I think we’re going to see more interesting uses of modern technology and the ghost in the machine. Perhaps more of the blurring of lines between SF and the ghost story (I really like Adam Christopher’s the Burning Dark, which is really a ghost story set against the backdrop of an interstellar war). We’ve already seen lots of overlap between transhumanism and horror – the idea that we can transplant our consciousness into a server to live on after our bodies die (but then, is the mapped program really us? Does it contain our soul? Have we literally just turned ourselves into ghosts?) – these sorts of hyper-modern concepts are taking the ghost story to new places. After all, the ghost story has traditionally struggled to deal with modern technology – ghosts are less scary if you can take out your mobile and call for help, so storytellers used to simply use locations with no data or wifi. Oh no! But increasingly I think we’re seeing the ghosts actively using tech like phones to scare the pants off people. That text you received telling you to go to the spooky old house wasn’t really from your friend… There’s a bit of a primal fear attached to communication devices, where I suppose making a simple phone call could be a bit like conducting a séance – you never know who, or what, is on the other side.

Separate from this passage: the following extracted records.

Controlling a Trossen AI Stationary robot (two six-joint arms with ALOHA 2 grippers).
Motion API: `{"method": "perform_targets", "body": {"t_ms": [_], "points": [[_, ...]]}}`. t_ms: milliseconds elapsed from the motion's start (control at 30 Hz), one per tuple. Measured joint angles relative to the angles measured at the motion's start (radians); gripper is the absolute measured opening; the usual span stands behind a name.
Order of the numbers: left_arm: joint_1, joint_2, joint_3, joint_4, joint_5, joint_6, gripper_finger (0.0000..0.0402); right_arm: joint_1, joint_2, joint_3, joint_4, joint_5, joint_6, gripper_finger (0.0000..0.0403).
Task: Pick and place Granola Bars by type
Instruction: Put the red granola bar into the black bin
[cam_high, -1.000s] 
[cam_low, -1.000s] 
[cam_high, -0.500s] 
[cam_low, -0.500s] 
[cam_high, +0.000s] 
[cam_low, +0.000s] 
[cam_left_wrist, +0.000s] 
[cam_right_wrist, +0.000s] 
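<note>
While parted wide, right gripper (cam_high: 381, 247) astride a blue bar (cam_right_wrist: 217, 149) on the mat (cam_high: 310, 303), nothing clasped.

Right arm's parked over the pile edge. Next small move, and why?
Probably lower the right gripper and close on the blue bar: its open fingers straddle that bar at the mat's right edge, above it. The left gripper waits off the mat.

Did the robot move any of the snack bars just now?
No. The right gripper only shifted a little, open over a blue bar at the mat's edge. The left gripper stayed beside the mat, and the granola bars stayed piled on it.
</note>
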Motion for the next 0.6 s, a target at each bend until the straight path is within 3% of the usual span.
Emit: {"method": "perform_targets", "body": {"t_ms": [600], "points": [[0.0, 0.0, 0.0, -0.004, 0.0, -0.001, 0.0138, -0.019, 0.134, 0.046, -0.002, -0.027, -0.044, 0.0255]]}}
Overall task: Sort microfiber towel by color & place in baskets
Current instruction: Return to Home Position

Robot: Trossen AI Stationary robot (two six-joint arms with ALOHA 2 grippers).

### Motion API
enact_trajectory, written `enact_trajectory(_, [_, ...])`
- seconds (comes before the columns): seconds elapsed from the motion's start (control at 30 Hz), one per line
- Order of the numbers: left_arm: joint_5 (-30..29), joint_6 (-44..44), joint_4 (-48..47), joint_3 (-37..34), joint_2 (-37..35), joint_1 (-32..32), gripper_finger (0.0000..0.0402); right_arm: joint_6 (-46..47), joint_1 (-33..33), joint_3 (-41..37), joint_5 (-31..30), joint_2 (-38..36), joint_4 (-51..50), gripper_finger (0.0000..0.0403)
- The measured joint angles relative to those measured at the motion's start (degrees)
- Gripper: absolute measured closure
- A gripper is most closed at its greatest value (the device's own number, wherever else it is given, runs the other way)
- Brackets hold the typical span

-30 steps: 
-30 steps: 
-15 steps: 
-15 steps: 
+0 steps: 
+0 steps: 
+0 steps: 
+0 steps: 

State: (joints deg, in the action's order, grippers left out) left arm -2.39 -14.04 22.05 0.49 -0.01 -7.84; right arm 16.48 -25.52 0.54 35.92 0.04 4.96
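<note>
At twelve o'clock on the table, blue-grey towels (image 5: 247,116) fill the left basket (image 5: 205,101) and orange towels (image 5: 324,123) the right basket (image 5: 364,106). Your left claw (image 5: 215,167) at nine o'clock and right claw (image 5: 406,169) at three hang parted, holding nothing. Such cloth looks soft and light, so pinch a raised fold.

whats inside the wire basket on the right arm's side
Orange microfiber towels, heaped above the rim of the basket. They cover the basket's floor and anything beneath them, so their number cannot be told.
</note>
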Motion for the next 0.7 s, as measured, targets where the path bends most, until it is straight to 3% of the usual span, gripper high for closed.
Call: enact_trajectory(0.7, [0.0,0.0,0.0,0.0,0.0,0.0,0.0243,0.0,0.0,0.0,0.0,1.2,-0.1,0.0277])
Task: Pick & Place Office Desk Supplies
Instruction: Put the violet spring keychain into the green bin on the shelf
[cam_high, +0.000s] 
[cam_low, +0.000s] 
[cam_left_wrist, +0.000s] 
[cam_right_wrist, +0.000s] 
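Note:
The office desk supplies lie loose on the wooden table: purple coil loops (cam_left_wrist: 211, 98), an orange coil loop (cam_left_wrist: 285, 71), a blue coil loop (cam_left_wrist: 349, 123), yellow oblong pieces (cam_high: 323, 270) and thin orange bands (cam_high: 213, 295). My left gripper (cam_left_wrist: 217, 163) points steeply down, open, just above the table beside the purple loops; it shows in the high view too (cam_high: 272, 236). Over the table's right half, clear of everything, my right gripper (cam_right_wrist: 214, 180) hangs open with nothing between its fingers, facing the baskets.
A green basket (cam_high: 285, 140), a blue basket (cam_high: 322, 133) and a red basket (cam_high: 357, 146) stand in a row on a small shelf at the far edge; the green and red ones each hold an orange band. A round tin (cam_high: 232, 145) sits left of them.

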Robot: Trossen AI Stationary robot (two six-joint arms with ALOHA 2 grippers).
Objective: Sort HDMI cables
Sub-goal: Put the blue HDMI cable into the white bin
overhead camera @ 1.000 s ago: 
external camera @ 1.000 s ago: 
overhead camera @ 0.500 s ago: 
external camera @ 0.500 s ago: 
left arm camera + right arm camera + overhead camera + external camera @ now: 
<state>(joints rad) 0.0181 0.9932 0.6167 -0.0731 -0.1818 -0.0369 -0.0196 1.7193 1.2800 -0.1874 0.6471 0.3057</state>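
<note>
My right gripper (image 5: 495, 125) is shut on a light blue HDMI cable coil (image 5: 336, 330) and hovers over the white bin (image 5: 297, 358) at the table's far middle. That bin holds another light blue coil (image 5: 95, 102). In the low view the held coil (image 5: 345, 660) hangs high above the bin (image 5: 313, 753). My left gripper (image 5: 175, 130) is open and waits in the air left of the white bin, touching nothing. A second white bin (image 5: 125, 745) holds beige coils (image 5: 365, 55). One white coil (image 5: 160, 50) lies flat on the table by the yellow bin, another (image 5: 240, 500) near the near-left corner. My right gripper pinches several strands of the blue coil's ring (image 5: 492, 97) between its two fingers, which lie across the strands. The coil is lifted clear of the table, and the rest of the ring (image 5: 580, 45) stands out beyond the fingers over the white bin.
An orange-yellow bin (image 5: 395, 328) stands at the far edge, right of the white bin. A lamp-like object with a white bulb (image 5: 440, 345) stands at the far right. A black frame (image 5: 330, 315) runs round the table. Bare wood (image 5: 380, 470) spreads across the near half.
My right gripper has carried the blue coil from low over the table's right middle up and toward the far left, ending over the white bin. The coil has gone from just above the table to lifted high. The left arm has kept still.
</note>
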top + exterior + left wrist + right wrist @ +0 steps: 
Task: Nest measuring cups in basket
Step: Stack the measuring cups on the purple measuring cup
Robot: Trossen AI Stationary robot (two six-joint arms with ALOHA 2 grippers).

Even this isn’t a new idea, of course – the Victorians were using electricity to commune with the dead 150 years ago. Parapsychologists use gadgets to detect and monitor ghosts, so why shouldn’t the ghosts use them back? Even my own story, One New Follower, features a ghost that used to get about when people saw it, then advanced to photography, and finally embraced the freedom granted by the Insta generation. Ghosts gotta move with the times.
One theme that has remained surprisingly strong in the ghost story is religion. In some respects, it’s understandable – after all, the ghost story really exists to help us wrestle with the big questions about the soul, and life after death, right? But society is growing increasingly secular, so it’s a big leap for most people to think you can call a Catholic priest to exorcise the ghost. What if you don’t believe? What if the ghost doesn’t believe? Hollywood in particular seems to have an obsession with exorcisms, and the laying of ghosts by Christian priests and ministers, and we kind of accept that as a plot device. I do think we’re seeing less of that in British and world fiction. As soon as you can fix any haunting by calling a priest, you take away the spirit’s power. However, most people who read and enjoy ghost stories, and are scared by them, don’t really believe in ghosts any more than they believe in a god. So if you can suspend disbelief long enough to get scared, I guess you can handle the old consecration cliché.
(Speaking of belief, the panel was asked if we’d ever had a ghostly experience. We all had, in one form or another. I always say that I’ve seen enough to not rule anything out, but not enough to be sure of anything… the perfect amount to freak myself out).
I think the future of the ghost story is pretty healthy. It’s such a part of traditional storytelling in so many cultures around the world, that our grandkids will be telling them, and their grandkids, and so on. Will they be told in the same form? Well, I think a lot of that will depend on the creativity of the writers, and the power of changing trends. But our love of the pleasing terror isn’t go away any time soon.